Cutting Your Tax Bill
Cutting Your Tax Bill?
A New Approach to Old Tools
Vaughn W. Henry
Looking for ways to:
- provide more retirement income
- generate tax deductions
- minimize unnecessary estate taxes
Charitable Gift Annuities have been offered by nonprofit organizations for nearly 150 years and are considered safe, stable and about as “plain vanilla” a planned giving program as one could imagine. After the recent uproar and changes in tax laws, a number of planners have begun to take a new look at an old tool to accomplish a wide variety of estate and financial planning needs. Unlike the more heavily promoted Charitable Remainder Trust (CRT found in IRC §664), the gift annuity is capable of accepting assets that might “poison” a typical remainder trust. For example, client/donors with Sub-S stock or debt financed real estate may find a receptive place to park those problem assets inside their Gift Annuity. When the charity wants to sell the contributed asset, there’s no prohibition against family members of the donor purchasing the asset back. Normally, self-dealing restrictions prevent many owners from contributing family business assets, so the CGA is a viable option and with proper planning, there are powerful reasons to use this little known tool.

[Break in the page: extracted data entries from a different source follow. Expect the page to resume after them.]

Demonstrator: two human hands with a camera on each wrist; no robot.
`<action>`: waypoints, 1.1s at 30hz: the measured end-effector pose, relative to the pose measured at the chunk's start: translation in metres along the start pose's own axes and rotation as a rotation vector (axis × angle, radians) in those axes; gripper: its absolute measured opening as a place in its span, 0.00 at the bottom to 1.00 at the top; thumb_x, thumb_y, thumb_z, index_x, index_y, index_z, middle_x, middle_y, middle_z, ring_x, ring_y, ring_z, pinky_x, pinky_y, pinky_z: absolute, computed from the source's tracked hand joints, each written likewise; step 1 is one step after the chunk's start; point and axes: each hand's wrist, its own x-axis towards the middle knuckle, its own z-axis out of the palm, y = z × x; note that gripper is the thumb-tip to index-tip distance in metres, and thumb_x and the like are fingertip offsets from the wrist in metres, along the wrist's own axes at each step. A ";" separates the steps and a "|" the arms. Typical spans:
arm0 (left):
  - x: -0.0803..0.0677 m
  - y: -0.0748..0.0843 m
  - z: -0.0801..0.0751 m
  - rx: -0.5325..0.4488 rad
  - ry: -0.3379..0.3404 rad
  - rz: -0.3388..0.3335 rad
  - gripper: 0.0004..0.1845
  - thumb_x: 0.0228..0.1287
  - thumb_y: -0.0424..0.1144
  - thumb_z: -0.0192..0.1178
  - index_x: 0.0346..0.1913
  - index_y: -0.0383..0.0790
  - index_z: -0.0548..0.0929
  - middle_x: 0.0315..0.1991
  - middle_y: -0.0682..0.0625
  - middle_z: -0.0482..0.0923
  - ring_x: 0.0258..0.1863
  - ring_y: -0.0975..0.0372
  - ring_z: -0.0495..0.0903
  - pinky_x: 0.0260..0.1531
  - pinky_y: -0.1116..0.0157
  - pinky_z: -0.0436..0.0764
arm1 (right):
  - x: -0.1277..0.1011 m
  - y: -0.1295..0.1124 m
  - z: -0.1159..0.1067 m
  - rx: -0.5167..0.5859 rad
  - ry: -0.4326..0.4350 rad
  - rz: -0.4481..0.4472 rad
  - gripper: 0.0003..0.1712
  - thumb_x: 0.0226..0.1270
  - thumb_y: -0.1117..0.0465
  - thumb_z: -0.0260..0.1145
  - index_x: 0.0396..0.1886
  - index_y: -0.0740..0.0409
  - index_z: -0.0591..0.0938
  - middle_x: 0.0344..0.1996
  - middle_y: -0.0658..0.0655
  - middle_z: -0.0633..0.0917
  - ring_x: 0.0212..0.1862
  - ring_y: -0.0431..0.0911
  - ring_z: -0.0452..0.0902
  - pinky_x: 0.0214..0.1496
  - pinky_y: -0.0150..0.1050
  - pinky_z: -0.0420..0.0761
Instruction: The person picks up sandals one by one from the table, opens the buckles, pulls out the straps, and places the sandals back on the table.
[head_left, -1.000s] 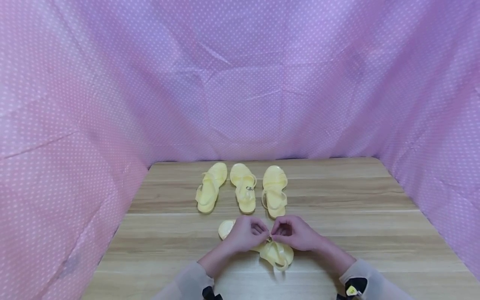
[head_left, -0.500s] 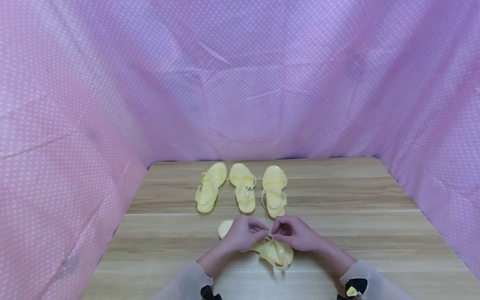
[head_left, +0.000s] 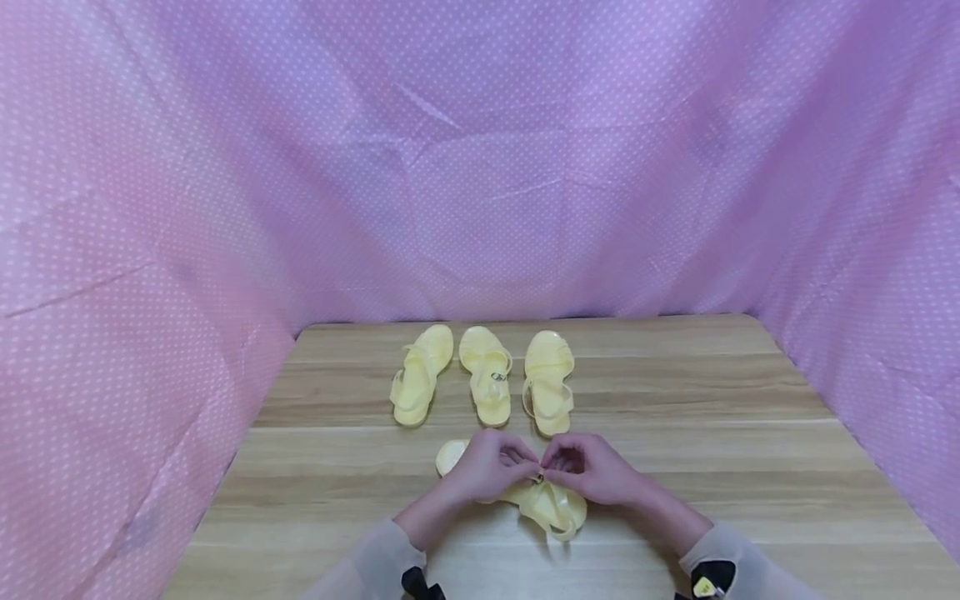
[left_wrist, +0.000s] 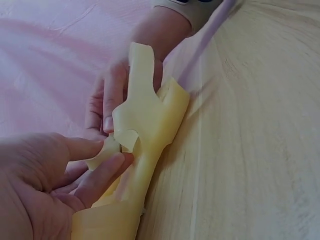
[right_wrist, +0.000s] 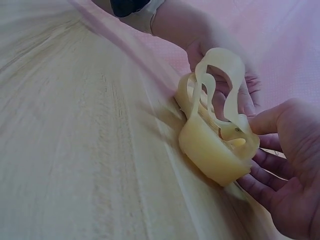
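Note:
A pale yellow jelly sandal lies on the wooden table close to the person, its heel end to the left and its strappy toe end to the right. My left hand covers its middle, thumb and fingers pinching the ankle strap. From the other side, my right hand pinches the strap by a small metal buckle. Both sets of fingertips nearly meet there. In the right wrist view, a broad strap loop stands up from the sandal, and fingers partly hide the buckle.
Three more yellow sandals stand in a row farther back: a left one, a middle one with its metal buckle showing, and a right one. Pink dotted cloth hangs behind and beside the table.
Both hands keep their hold on the sandal's strap in nearly the same place. Only slight shifts of the fingers show; the three sandals behind have not moved.

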 end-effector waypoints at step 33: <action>0.000 -0.001 -0.005 0.057 -0.016 -0.040 0.02 0.66 0.37 0.74 0.38 0.43 0.93 0.32 0.54 0.92 0.29 0.71 0.88 0.30 0.75 0.84 | 0.003 0.001 0.000 -0.005 -0.022 -0.038 0.04 0.71 0.65 0.72 0.42 0.55 0.85 0.39 0.56 0.90 0.41 0.38 0.86 0.48 0.35 0.90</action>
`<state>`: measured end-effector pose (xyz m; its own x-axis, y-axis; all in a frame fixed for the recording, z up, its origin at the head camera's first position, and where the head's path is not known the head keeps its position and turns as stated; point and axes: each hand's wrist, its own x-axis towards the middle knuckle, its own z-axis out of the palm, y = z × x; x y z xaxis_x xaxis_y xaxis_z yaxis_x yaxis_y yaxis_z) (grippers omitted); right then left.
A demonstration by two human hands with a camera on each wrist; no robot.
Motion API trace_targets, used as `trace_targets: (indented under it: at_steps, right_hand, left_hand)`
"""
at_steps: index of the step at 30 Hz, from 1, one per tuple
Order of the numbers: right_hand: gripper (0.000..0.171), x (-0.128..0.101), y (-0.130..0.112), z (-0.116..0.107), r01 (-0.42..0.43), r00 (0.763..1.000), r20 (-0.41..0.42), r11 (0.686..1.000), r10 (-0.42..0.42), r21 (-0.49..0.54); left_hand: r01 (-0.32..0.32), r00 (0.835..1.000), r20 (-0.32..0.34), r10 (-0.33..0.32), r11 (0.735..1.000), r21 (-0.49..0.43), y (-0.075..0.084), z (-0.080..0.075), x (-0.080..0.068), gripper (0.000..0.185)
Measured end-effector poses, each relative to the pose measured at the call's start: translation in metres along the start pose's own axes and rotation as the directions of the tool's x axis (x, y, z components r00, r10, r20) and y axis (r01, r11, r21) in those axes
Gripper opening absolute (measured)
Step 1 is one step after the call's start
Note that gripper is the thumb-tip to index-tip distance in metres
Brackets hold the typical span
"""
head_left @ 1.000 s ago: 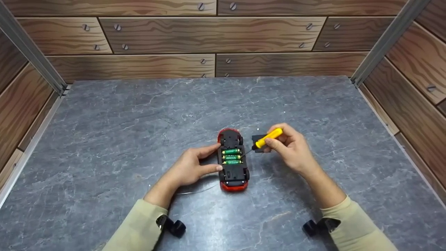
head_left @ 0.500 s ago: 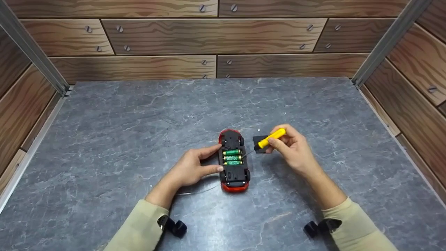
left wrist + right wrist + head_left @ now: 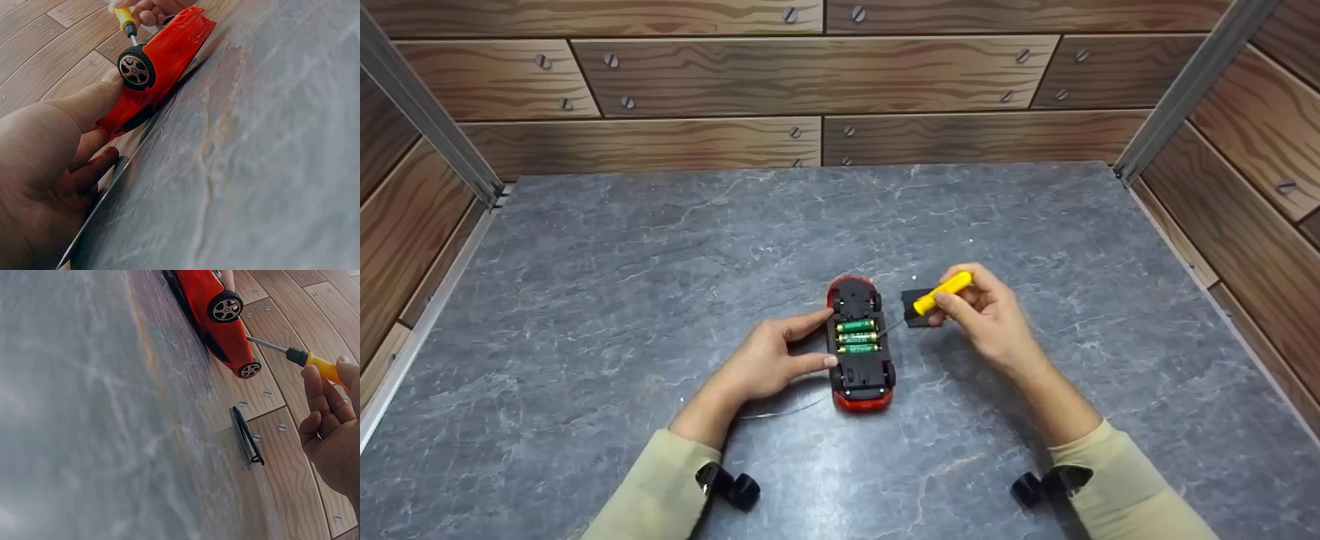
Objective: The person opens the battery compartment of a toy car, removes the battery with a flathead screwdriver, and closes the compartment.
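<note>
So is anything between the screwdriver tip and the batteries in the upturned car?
Nothing visible. The screwdriver in the right hand slants toward the toy car; its batteries lie exposed, the black cover off beside it.

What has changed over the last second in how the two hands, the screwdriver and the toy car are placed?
Hardly anything. The right hand still pinches the yellow screwdriver, its tip at the toy car's right side; it only wavered slightly. The left hand keeps its grip on the upturned car's left side. The three green batteries stay in the open bay, and the black cover lies on the table where it was.
</note>
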<state>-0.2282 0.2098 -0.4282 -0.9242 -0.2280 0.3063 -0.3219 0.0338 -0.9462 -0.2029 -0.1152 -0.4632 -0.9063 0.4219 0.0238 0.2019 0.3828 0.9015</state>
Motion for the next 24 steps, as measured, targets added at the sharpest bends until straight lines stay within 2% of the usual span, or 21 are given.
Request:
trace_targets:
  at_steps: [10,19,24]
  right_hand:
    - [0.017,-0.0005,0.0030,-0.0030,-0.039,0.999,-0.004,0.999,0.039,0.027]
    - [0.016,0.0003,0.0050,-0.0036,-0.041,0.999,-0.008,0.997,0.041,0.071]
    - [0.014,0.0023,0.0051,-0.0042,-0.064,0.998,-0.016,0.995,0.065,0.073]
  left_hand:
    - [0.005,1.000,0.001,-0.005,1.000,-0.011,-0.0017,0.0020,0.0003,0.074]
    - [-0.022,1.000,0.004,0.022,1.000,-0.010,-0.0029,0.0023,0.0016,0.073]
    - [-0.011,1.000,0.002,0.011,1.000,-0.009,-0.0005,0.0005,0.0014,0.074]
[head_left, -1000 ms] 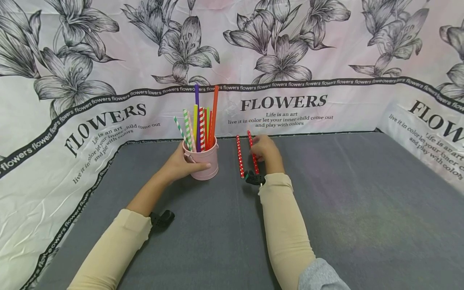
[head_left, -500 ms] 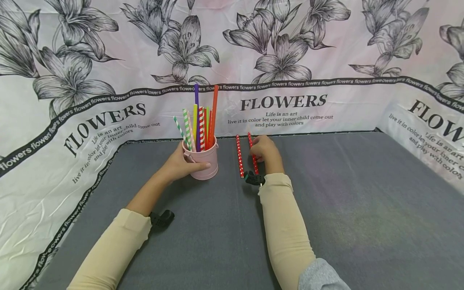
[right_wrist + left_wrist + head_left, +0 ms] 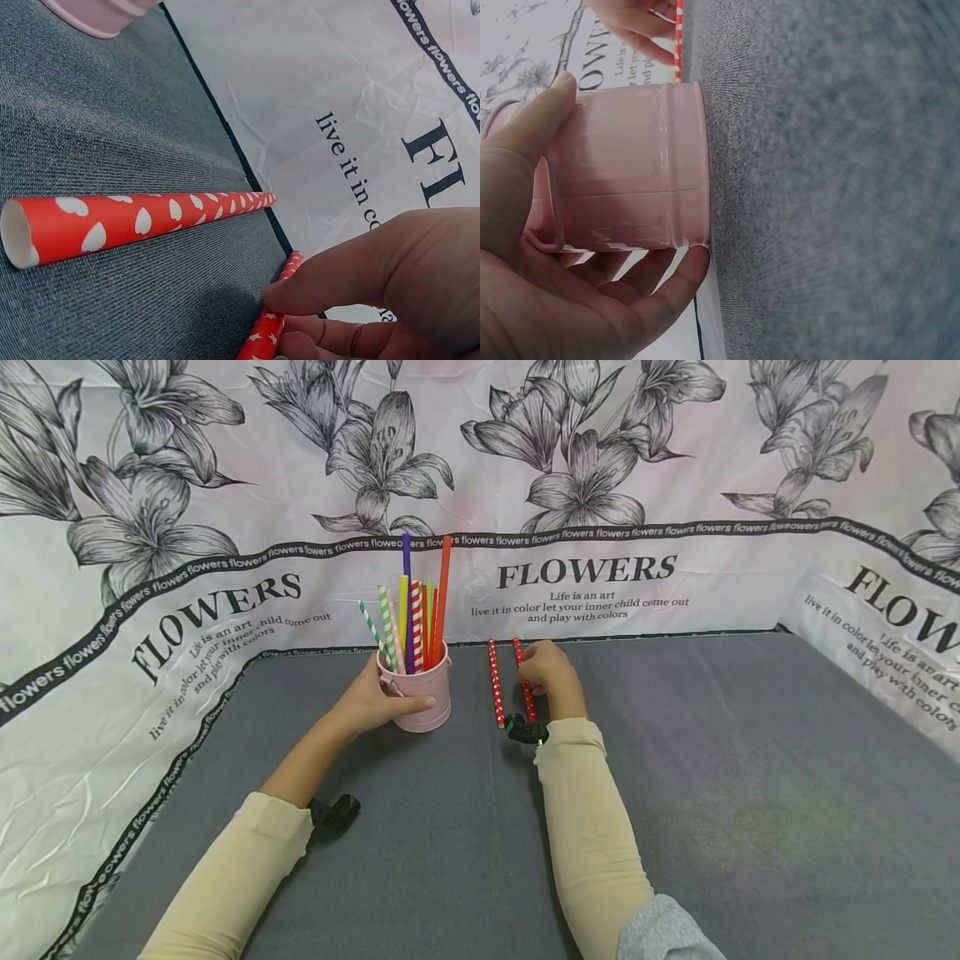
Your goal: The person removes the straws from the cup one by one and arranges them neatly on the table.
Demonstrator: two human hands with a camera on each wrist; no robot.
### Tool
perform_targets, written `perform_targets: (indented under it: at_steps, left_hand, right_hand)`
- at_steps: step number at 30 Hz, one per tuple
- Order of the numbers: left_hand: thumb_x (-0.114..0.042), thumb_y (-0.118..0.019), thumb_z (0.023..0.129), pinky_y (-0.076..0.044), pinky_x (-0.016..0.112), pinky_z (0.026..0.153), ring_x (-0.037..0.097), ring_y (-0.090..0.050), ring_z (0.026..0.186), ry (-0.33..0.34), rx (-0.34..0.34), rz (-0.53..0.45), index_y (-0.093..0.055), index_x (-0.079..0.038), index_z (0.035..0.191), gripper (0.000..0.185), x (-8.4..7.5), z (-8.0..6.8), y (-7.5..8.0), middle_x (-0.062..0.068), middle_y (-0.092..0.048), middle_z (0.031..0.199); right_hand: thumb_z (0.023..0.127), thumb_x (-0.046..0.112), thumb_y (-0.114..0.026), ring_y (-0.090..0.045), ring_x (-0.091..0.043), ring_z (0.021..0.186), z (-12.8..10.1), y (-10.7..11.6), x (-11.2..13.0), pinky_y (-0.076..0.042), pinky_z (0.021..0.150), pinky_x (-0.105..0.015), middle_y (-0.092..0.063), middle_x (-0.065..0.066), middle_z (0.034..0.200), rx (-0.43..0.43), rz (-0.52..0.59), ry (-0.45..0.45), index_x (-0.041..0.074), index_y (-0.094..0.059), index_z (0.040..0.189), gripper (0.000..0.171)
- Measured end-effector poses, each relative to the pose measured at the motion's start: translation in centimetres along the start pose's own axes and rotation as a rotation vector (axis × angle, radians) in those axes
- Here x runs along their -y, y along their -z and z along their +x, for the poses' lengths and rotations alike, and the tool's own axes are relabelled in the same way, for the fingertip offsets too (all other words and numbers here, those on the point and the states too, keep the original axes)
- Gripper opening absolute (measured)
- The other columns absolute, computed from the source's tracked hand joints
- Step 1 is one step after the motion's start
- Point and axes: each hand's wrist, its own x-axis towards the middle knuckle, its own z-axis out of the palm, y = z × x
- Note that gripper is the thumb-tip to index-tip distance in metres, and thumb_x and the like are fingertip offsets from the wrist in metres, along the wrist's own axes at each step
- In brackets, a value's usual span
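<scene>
A pink metal bucket (image 3: 424, 714) stands upright on the dark cloth, filled with several straws (image 3: 411, 618) in striped and plain colours. My left hand (image 3: 371, 697) grips it from the left; the left wrist view shows the thumb on one side and curled fingers on the other. To the right lies a red paper straw with white hearts (image 3: 142, 221), apart from both hands. Beside it is a second red straw, with white stars (image 3: 267, 330), which my right hand (image 3: 553, 672) pinches between thumb and fingers. Part of that straw is hidden behind the hand.
The grey-black cloth (image 3: 720, 793) covers the table. A white flower-printed sheet (image 3: 592, 585) rises along its back edge, close behind the bucket and the straws. Black wrist cameras (image 3: 337, 812) are strapped at both wrists.
The far end of the star straw in my right hand sits very slightly lower than a second ago. Otherwise both hands and the bucket look the same.
</scene>
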Motion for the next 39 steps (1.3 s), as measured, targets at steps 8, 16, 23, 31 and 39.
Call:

Not only does the CGA avoid the new CRT requirement of a 10% charitable remainder (§1089 in TRA ’97), it isn’t limited to 5% minimum payouts either. The gift annuity may also be used to provide income to retirees who want to remain in their farm residence and receive a retirement income stream before passing the real property to their favorite charity. Besides generating tax deductions much like the CRT, a well-designed and custom drafted gift annuity can be created to accomplish the following:
- provide either immediate or deferred income to the donor/beneficiary and still allow the charity access to funds to meet its current charitable missions
- improve risk management by smaller charities when using a commercial insurance product to provide adequate protection for the donor
- if income is deferred, it may be delayed or accelerated, according to beneficiary needs
- inflation protection may be incorporated to accommodate cost of living adjustments
- capital gains recognition on donated appreciated assets may be spread over life expectancy
- some income may be passed back to the beneficiary as a tax-free return of principal
- an easily understood transaction benefiting the donor and the nonprofit organization
An example of how this might work for John and Gail O’Hara, aged 68 and 65, who decide to contribute $300,000 of appreciated stock ($130,000 cost basis) to a local charity. In return, the charity agrees to pay them a steady annuity income over both of their life expectancies. The transfer also generates the O’Haras a tax deduction of $94,445. This frees up cash that may be used in part to offset the wealth they’re giving away through a wealth replacement trust. In this way, their kids won’t be disinherited by the gift. John and Gail will receive a fixed income stream of $20,400 every year that will be taxed under three tiers. $5,416.67 is tax-exempt, $7,083.33 is taxed at lower capital gains rates and only $7,900 is taxed as ordinary income. Based on IRS averages, they will receive these funds over the 24 years of their life expectancy and this meets their living expenses comfortably without tapping into their other assets. If medical emergencies or long term care issues pop up later on, retirement income can be adjusted with income from their other assets. Should John or Gail outlive the statistical averages, they will still receive their annual annuity, but by then payments would be recognized as ordinary income, since the capital gains and tax-free portions would have been used by then. Their tax deduction, if not used in the first year to offset their other income tax liabilities, may be carried forward and used over an additional five years. Coupled with the increased income security from the gift annuity and the cash saved from their charitable deduction, the O’Hara family can easily offset the gift by funding a wealth replacement trust to pass more assets to their children and grandchildren free of both income and estate taxes.